**Assigned task**
Repeat the entire listing exactly. Omit all pictures.

◇ ◇ ◇ ◇ ◇

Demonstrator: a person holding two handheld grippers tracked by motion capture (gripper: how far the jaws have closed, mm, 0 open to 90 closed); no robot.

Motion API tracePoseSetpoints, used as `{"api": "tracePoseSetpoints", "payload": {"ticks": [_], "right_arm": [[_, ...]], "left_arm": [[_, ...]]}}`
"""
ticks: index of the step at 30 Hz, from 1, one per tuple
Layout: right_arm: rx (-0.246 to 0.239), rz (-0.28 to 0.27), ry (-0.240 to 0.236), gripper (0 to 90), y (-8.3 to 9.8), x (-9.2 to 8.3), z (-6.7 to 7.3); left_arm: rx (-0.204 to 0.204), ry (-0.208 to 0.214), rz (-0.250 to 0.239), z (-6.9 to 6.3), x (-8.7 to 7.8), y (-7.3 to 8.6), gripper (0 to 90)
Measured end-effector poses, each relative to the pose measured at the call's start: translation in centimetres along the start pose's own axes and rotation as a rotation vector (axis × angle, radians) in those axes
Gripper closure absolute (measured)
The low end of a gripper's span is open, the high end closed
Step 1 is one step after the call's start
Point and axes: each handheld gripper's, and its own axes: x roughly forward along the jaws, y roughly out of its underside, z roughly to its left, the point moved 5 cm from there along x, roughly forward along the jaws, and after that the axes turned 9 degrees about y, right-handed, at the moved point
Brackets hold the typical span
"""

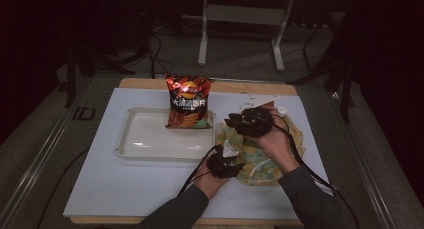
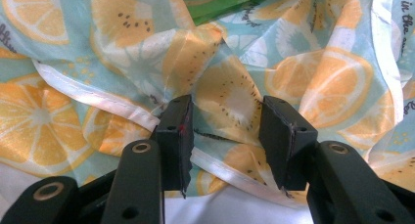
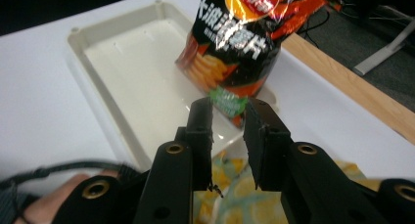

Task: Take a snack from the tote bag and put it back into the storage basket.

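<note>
A cloth bag (image 1: pixel 262 161) printed with orange slices lies on the right of the white board. My left gripper (image 1: pixel 230 158) is at the bag's near left edge. In the left gripper view its jaws (image 2: pixel 226 131) stand apart over a raised fold and the white hem of the cloth bag (image 2: pixel 318 87). A green packet (image 2: pixel 220 1) peeks out of the cloth farther on. My right gripper (image 1: pixel 232 122) hovers over the bag's far left side, its jaws (image 3: pixel 228 126) a narrow gap apart with nothing between them. They point at a red-and-black chip bag (image 3: pixel 235 43) standing at the right end of a white tray (image 1: pixel 150 136).
The white board (image 1: pixel 125 189) covers a wooden table (image 1: pixel 150 83) and has bare room left of and in front of the tray (image 3: pixel 132 72). The left hand (image 3: pixel 44 204) and its cable sit low in the right gripper view. Metal stand legs rise beyond the table.
</note>
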Motion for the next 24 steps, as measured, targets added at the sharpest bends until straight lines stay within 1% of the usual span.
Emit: {"api": "tracePoseSetpoints", "payload": {"ticks": [3, 5, 8, 10, 11, 14, 18, 21, 24], "right_arm": [[-0.004, 0.001, 0.011, 72.7, 1.1, -0.7, 0.0], [0.008, 0.000, 0.009, 72.8, 1.7, -1.1, -0.1], [0.020, 0.001, 0.018, 72.8, 2.9, -1.6, -0.4], [0.033, 0.004, 0.017, 72.7, 3.6, -1.9, -0.6], [0.033, 0.003, 0.017, 72.6, 3.9, -1.9, -0.7], [0.034, 0.016, 0.030, 71.9, 5.1, -2.2, -0.9], [0.051, 0.033, 0.044, 70.7, 6.9, -2.4, -1.1], [0.072, 0.033, 0.043, 70.3, 8.2, -2.7, -1.2], [0.105, 0.043, 0.029, 69.5, 9.7, -2.9, -1.2]], "left_arm": [[0.002, -0.002, 0.001, 0.0, 0.0, 0.0, 55.7], [0.001, -0.001, 0.001, 0.0, 0.0, 0.0, 55.7], [0.001, -0.001, 0.002, 0.0, 0.0, 0.0, 55.7], [0.001, -0.002, 0.001, 0.0, 0.0, 0.0, 55.7], [0.000, 0.001, 0.003, 0.0, 0.0, 0.0, 55.7], [0.002, 0.002, 0.004, 0.0, 0.0, 0.0, 55.6], [0.002, 0.001, 0.002, 0.0, 0.0, 0.0, 55.6], [0.000, 0.001, 0.000, 0.0, 0.0, 0.0, 55.6], [0.001, 0.003, 0.005, 0.0, 0.0, 0.0, 55.6]]}}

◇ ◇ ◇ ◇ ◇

**Problem solution**
Demonstrator: a person holding two handheld grippers tracked by motion capture (gripper: how far the jaws have closed, mm, 0 open to 90 closed); no robot.

Motion API tracePoseSetpoints, used as `{"api": "tracePoseSetpoints", "payload": {"ticks": [_], "right_arm": [[_, ...]], "left_arm": [[_, ...]]}}`
"""
ticks: index of the step at 30 Hz, from 1, one per tuple
Layout: right_arm: rx (-0.246 to 0.239), rz (-0.28 to 0.27), ry (-0.240 to 0.236), gripper (0 to 90), y (-8.3 to 9.8), x (-9.2 to 8.3), z (-6.7 to 7.3); left_arm: rx (-0.204 to 0.204), ry (-0.208 to 0.214), rz (-0.250 to 0.239), z (-6.9 to 6.3), x (-8.7 to 7.8), y (-7.3 to 8.6), gripper (0 to 90)
Measured end-effector poses, each relative to the pose measured at the call's start: translation in centimetres along the start pose's own axes and rotation as a rotation vector (axis × angle, radians) in those axes
Gripper closure absolute (measured)
The low end of a gripper's span is open, the high end closed
Step 1 is one step after the call's start
Point and axes: each handheld gripper's, and its own axes: x roughly forward along the jaws, y roughly out of its underside, z roughly to its left, the point moved 5 cm from there along x, roughly forward along the jaws, and after that the axes turned 9 degrees about y, right-handed, at the moved point
Brackets hold the typical span
"""


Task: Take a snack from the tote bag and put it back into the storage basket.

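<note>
A cloth bag (image 1: pixel 262 161) printed with orange slices lies on the right of the white board. My left gripper (image 1: pixel 230 158) is at the bag's near left edge. In the left gripper view its jaws (image 2: pixel 226 131) stand apart over a raised fold and the white hem of the cloth bag (image 2: pixel 318 87). A green packet (image 2: pixel 220 1) peeks out of the cloth farther on. My right gripper (image 1: pixel 232 122) hovers over the bag's far left side, its jaws (image 3: pixel 228 126) a narrow gap apart with nothing between them. They point at a red-and-black chip bag (image 3: pixel 235 43) standing at the right end of a white tray (image 1: pixel 150 136).
The white board (image 1: pixel 125 189) covers a wooden table (image 1: pixel 150 83) and has bare room left of and in front of the tray (image 3: pixel 132 72). The left hand (image 3: pixel 44 204) and its cable sit low in the right gripper view. Metal stand legs rise beyond the table.
</note>
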Motion for the next 24 steps, as measured, targets added at the sharpest bends until straight lines stay within 1% of the usual span.
Emit: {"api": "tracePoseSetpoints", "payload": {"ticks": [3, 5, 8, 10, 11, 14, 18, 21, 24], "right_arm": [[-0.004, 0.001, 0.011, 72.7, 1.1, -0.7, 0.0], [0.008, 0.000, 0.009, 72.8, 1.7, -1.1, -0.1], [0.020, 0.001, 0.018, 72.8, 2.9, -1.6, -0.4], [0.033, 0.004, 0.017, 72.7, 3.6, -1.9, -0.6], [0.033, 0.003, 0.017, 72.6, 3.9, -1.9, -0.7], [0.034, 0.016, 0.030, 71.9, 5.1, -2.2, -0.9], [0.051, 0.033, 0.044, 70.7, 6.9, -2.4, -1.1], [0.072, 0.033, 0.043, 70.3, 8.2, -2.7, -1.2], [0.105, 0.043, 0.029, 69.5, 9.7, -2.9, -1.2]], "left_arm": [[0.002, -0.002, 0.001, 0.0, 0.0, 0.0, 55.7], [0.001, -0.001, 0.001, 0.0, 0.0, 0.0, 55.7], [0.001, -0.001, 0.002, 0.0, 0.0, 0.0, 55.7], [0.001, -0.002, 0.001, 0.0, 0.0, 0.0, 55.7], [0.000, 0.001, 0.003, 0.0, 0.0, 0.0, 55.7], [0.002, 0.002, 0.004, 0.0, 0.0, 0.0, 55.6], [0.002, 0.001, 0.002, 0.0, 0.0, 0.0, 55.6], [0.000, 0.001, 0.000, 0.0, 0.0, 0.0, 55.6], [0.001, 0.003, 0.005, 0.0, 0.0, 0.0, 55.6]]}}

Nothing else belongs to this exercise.